Re: [PATCH v4 1/2] x86/resctrl: Update task closid/rmid with task_call_func()

From: Peter Newman
Date: Wed Dec 14 2022 - 05:06:16 EST


Hi Reinette,

On Tue, Dec 13, 2022 at 7:34 PM Reinette Chatre
<reinette.chatre@xxxxxxxxx> wrote:
> On 12/12/2022 9:36 AM, Peter Newman wrote:
> > On Sat, Dec 10, 2022 at 12:54 AM Reinette Chatre <reinette.chatre@xxxxxxxxx> wrote:
> >> On 12/8/2022 2:30 PM, Peter Newman wrote:
> >>> Based on this, I'll just sketch out the first scenario below and drop
> >>> (2) from the changelog. This also implies that the group update cases
> >>
> >> ok, thank you for doing that analysis.
> >>
> >>> can use a single smp_mb() to provide all the necessary ordering, because
> >>> there's a full barrier on context switch for it to pair with, so I don't
> >>> need to broadcast IPI anymore. I don't know whether task_call_func() is
> >>
> >> This is not clear to me because rdt_move_group_tasks() seems to have the
> >> same code as shown below as vulnerable to re-ordering.
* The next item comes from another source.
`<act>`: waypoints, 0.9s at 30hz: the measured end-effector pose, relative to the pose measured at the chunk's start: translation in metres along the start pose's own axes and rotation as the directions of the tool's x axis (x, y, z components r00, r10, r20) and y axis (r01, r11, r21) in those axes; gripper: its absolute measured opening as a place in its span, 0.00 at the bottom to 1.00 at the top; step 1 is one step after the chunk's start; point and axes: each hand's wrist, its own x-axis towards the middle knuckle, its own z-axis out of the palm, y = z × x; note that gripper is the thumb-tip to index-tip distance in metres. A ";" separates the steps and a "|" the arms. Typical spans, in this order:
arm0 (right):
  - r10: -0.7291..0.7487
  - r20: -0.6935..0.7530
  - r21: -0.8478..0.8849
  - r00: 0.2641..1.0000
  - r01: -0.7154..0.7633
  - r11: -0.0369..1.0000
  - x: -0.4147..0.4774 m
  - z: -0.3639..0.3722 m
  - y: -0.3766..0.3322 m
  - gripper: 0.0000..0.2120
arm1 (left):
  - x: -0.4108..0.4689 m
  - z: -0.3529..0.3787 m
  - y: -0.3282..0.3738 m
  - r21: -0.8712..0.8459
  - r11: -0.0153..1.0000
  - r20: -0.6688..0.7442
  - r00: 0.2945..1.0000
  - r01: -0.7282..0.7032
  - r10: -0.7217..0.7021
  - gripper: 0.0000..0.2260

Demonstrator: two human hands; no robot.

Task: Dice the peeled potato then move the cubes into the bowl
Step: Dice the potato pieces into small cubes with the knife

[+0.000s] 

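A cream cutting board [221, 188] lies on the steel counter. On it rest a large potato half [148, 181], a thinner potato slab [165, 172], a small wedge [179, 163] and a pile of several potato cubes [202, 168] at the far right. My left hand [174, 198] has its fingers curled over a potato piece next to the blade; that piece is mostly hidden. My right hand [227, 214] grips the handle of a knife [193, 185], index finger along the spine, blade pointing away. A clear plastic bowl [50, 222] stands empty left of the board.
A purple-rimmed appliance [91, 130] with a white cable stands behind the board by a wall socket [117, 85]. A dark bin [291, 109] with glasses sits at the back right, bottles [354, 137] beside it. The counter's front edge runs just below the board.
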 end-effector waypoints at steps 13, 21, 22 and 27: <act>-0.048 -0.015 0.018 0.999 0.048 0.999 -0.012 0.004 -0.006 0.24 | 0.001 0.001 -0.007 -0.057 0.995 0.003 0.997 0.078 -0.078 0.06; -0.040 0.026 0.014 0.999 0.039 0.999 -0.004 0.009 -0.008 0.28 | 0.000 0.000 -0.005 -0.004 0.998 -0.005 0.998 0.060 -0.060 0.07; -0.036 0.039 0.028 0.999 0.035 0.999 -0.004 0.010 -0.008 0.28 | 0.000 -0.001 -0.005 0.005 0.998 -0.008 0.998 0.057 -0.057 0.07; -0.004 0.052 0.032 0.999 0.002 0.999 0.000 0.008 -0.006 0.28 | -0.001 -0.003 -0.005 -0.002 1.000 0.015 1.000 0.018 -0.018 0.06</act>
Only difference
> >> is that it uses the "//false" checks to set a bit in the cpumask for a
> >> later IPI instead of an immediate IPI.
> >
> > An smp_mb() between writing the new task_struct::{closid,rmid} and
> > calling task_curr() would prevent the reordering I described, but I
> > was worried about the cost of executing a full barrier for every
> > matching task.
>
> So for moving a single task the solution may just be to change
> the current barrier() to smp_mb()?

Yes, that's a simpler change, so I'll just do that instead.

>
> >
> > I tried something like this:
> >
> > for_each_process_thread(p, t) {
> > if (!from || is_closid_match(t, from) ||
> > is_rmid_match(t, from)) {
> > WRITE_ONCE(t->closid, to->closid);
> > WRITE_ONCE(t->rmid, to->mon.rmid);
> > /* group moves are serialized by rdt */
> > t->resctrl_dirty = true;
> > }
> > }
> > if (IS_ENABLED(CONFIG_SMP) && mask) {
> > /* Order t->{closid,rmid} stores before loads in task_curr() */
> > smp_mb();
> > for_each_process_thread(p, t) {
> > if (t->resctrl_dirty) {
> > if (task_curr(t))
> > cpumask_set_cpu(task_cpu(t), mask);
> > t->resctrl_dirty = false;
> > }
> > }
> > }
> >
>
> struct task_struct would not welcome a new member dedicated to resctrl's
> rare use for convenience. Another option may be to use a flag within
> the variables themselves but that seems like significant complication
> (flag need to be dealt with during scheduling) for which the benefit
> is not clear to me. I would prefer that we start with the simplest
> solution first (I see that as IPI to all CPUs). The changelog needs clear
> description of the problem needing to be solved and the solution chosen, noting
> the tradeoffs with other possible solutions. You can submit that, as an RFC
> if the "IPI to all CPUs" remains a concern, after which we can bring that
> submission to the attention of the experts who would have needed information then
> to point us in the right direction.

To be complete, I did the benchmark again with the simple addition of
an smp_mb() on every iteration with a matching CLOSID/RMID and found
that it didn't result in a substantial performance impact. (1.57ms
-> 1.65ms).

This isn't as significant as the 2x slowdown I saw when using
task_call_func(), so maybe task_call_func() is just really expensive.
That's more reason to just upgrade the barrier in the single-task move
case.

While I agree with your points on the IPI broadcast, it seems like a
discussion I would prefer to just avoid given these measurements.

-Peter